◆ Task item: Print out every record below, exactly as written.

◆ Exercise materials:
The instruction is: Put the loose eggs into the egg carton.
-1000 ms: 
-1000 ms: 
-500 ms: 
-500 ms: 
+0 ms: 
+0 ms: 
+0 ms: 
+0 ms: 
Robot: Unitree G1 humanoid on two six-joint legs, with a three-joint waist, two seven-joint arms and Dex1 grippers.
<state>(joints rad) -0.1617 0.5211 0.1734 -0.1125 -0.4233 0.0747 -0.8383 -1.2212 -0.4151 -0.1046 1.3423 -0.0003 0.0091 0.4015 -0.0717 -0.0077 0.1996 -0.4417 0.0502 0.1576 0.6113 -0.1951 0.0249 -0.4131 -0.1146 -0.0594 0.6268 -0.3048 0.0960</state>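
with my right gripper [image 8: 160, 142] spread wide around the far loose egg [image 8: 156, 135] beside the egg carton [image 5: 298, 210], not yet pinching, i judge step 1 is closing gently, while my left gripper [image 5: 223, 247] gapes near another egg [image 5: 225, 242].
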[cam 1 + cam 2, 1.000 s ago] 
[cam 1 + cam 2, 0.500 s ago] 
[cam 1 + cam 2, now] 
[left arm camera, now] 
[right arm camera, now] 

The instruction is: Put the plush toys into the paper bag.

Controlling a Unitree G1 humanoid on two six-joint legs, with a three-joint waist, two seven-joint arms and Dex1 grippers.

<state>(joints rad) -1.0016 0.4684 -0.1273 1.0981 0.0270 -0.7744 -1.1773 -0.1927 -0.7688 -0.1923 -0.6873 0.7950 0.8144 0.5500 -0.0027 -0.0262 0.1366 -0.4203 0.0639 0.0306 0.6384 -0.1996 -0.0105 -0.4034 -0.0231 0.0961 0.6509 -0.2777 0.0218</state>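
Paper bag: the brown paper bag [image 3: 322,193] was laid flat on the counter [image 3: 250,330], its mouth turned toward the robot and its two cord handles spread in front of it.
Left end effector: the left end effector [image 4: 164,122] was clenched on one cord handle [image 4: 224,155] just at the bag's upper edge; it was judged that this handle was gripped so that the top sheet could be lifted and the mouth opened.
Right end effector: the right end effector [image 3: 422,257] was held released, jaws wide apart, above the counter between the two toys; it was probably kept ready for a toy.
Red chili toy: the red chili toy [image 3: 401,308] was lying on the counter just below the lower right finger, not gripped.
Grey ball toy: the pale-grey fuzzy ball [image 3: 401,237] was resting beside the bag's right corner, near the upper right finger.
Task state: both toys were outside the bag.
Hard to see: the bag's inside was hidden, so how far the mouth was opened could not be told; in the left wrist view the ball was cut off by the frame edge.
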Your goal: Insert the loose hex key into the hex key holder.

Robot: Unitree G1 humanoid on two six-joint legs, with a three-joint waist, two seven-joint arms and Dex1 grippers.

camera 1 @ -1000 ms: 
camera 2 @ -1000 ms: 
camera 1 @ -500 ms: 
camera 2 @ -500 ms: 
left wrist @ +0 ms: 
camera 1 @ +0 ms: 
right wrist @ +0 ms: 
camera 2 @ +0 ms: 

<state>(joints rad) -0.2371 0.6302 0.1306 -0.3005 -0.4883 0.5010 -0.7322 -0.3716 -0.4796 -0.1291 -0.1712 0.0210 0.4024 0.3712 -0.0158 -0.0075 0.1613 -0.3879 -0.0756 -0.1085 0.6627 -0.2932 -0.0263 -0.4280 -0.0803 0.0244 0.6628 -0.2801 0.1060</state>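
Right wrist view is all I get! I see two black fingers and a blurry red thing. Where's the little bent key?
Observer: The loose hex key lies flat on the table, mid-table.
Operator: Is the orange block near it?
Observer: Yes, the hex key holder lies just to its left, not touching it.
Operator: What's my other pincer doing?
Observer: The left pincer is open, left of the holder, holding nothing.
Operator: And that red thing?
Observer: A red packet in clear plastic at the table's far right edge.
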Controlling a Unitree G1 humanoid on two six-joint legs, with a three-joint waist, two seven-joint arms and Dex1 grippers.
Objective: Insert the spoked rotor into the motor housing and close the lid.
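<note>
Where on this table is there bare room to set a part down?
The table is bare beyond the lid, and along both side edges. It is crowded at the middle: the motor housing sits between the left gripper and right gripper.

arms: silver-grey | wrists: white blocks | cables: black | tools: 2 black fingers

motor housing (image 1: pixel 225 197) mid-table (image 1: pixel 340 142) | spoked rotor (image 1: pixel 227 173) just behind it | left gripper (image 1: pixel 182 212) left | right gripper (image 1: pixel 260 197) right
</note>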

◆ Your solution:
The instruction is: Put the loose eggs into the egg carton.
-1000 ms: 
-1000 ms: 
-500 ms: 
-500 ms: 
+0 ms: 
+0 ms: 
+0 ms: 
+0 ms: 
Robot: Unitree G1 humanoid on two six-joint legs, with a three-joint waist, two seven-joint arms and Dex1 grippers.
<state>(joints rad) -0.1617 0.5211 0.1734 -0.1125 -0.4233 0.0747 -0.8383 -1.2212 -0.4151 -0.1046 1.3423 -0.0003 0.0091 0.4015 -0.0717 -0.0077 0.1996 -0.4417 0.0502 0.1576 0.6113 -0.1951 0.0249 -0.4131 -0.1146 -0.0594 0.6268 -0.3048 0.0960</state>
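with my right gripper [image 8: 160, 142] spread wide around the far loose egg [image 8: 156, 135] beside the egg carton [image 5: 298, 210], not yet pinching, i judge step 1 is closing gently, while my left gripper [image 5: 223, 247] gapes near another egg [image 5: 225, 242].
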[cam 1 + cam 2, 1.000 s ago] 
[cam 1 + cam 2, 0.500 s ago] 
[cam 1 + cam 2, now] 
[left arm camera, now] 
[right arm camera, now] 

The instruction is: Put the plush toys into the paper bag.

Controlling a Unitree G1 humanoid on two six-joint legs, with a three-joint waist, two seven-joint arms and Dex1 grippers.

<state>(joints rad) -1.0016 0.4684 -0.1273 1.0981 0.0270 -0.7744 -1.1773 -0.1927 -0.7688 -0.1923 -0.6873 0.7950 0.8144 0.5500 -0.0027 -0.0262 0.1366 -0.4203 0.0639 0.0306 0.6384 -0.1996 -0.0105 -0.4034 -0.0231 0.0961 0.6509 -0.2777 0.0218</state>
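Paper bag: the brown paper bag [image 3: 322,193] was laid flat on the counter [image 3: 250,330], its mouth turned toward the robot and its two cord handles spread in front of it.
Left end effector: the left end effector [image 4: 164,122] was clenched on one cord handle [image 4: 224,155] just at the bag's upper edge; it was judged that this handle was gripped so that the top sheet could be lifted and the mouth opened.
Right end effector: the right end effector [image 3: 422,257] was held released, jaws wide apart, above the counter between the two toys; it was probably kept ready for a toy.
Red chili toy: the red chili toy [image 3: 401,308] was lying on the counter just below the lower right finger, not gripped.
Grey ball toy: the pale-grey fuzzy ball [image 3: 401,237] was resting beside the bag's right corner, near the upper right finger.
Task state: both toys were outside the bag.
Hard to see: the bag's inside was hidden, so how far the mouth was opened could not be told; in the left wrist view the ball was cut off by the frame edge.
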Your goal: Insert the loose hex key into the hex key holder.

Robot: Unitree G1 humanoid on two six-joint legs, with a three-joint waist, two seven-joint arms and Dex1 grippers.

camera 1 @ -1000 ms: 
camera 2 @ -1000 ms: 
camera 1 @ -500 ms: 
camera 2 @ -500 ms: 
left wrist @ +0 ms: 
camera 1 @ +0 ms: 
right wrist @ +0 ms: 
camera 2 @ +0 ms: 

<state>(joints rad) -0.2371 0.6302 0.1306 -0.3005 -0.4883 0.5010 -0.7322 -0.3716 -0.4796 -0.1291 -0.1712 0.0210 0.4024 0.3712 -0.0158 -0.0075 0.1613 -0.3879 -0.0756 -0.1085 0.6627 -0.2932 -0.0263 -0.4280 -0.0803 0.0244 0.6628 -0.2801 0.1060</state>
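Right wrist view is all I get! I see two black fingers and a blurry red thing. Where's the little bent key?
Observer: The loose hex key lies flat on the table, mid-table.
Operator: Is the orange block near it?
Observer: Yes, the hex key holder lies just to its left, not touching it.
Operator: What's my other pincer doing?
Observer: The left pincer is open, left of the holder, holding nothing.
Operator: And that red thing?
Observer: A red packet in clear plastic at the table's far right edge.
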Controlling a Unitree G1 humanoid on two six-joint legs, with a three-joint waist, two seven-joint arms and Dex1 grippers.
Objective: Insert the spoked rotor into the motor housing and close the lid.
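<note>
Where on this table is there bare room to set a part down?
The table is bare beyond the lid, and along both side edges. It is crowded at the middle: the motor housing sits between the left gripper and right gripper.

arms: silver-grey | wrists: white blocks | cables: black | tools: 2 black fingers

motor housing (image 1: pixel 225 197) mid-table (image 1: pixel 340 142) | spoked rotor (image 1: pixel 227 173) just behind it | left gripper (image 1: pixel 182 212) left | right gripper (image 1: pixel 260 197) right
</note>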

The response is now complete.